§ **TASK DESCRIPTION**: Every line from the one containing "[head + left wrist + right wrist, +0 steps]" down to the last line of the listing below should be restated exactly, and nothing else.

§ **RECORDED INFORMATION**:
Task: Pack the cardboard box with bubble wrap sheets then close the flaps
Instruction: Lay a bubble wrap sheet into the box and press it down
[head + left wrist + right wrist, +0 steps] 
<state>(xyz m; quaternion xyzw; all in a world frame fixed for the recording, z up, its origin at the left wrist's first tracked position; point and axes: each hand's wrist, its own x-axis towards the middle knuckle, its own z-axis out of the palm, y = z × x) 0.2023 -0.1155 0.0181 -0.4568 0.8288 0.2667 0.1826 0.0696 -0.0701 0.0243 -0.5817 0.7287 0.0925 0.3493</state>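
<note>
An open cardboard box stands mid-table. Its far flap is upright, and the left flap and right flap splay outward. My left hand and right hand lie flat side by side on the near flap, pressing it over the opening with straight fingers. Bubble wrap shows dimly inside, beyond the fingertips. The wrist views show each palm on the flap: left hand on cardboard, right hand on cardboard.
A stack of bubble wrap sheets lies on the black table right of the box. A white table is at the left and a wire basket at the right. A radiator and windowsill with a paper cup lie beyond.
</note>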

§ **ANSWER BOX**:
[head + left wrist + right wrist, +0 steps] 
<state>(xyz m; quaternion xyzw; all in a world frame fixed for the recording, z up, its origin at the left wrist's first tracked position; point and axes: each hand's wrist, its own x-axis towards the middle knuckle, its own z-axis out of the palm, y = z × x) 0.2023 -0.1155 0.0181 -0.4568 0.8288 0.2667 0.1826 0.0696 -0.0701 0.0243 -0.5817 0.7287 0.0925 0.3493</state>
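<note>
An open cardboard box stands mid-table. Its far flap is upright, and the left flap and right flap splay outward. My left hand and right hand lie flat side by side on the near flap, pressing it over the opening with straight fingers. Bubble wrap shows dimly inside, beyond the fingertips. The wrist views show each palm on the flap: left hand on cardboard, right hand on cardboard.
A stack of bubble wrap sheets lies on the black table right of the box. A white table is at the left and a wire basket at the right. A radiator and windowsill with a paper cup lie beyond.
</note>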

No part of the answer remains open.